Na ocasião, o Brasil já apresentava patamares muito altos de contaminação e mortes. Por quatro meses, permaneceu em um platô de mais de seis mil óbitos por semana por causa do coronavírus.

Meses depois, a CPI da Covid revelaria um relatório do Ministério Público de Contas que apontava o direcionamento de recursos do SUS para bancar despesas militares. 

Para 2021, ainda com o planeta enfrentando a covid-19, o governo apresentou ao Congresso um orçamento para a saúde com valores semelhantes aos de antes da emergência global. Entre fevereiro e agosto a propagação escalou. O Brasil chegou a registrar mais de 20 mil casos fatais a cada sete dias. O sistema colapsou, houve falta de remédios, respiradores, oxigênio e equipamentos de proteção para as equipes.

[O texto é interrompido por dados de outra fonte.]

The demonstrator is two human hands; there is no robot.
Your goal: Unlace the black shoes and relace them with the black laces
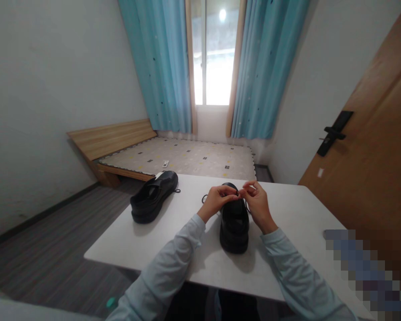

O orçamento para 2022 reduziu em 20% o que foi aplicado no ano anterior. O médico de família e comunidade Aristóteles Cardona, da Rede Nacional de Médicas e Médicos Populares, afirma que o aperto orçamentário foi perceptível em vários aspectos cotidianos. Com a fila de espera do SUS multiplicada pela pandemia, a situação piorou.

"Passamos a viver um aumento de uma demanda reprimida de condições crônicas e de outros problemas que não estavam sendo priorizados naquele momento mais crítico da pandemia. Alguns com complicações e um custo maior, financeiro, emocional. Pegou uma situação em que voltamos a ter um arroxo muito duro. Há municípios em que não tivemos ainda uma retomada normal, no nível que nós tínhamos antes da pandemia, de cirurgias eletivas, de consultas ambulatoriais com especialistas e também de forma eletiva. Simplesmente não voltou. É um problema nas costas da atenção primária", alerta.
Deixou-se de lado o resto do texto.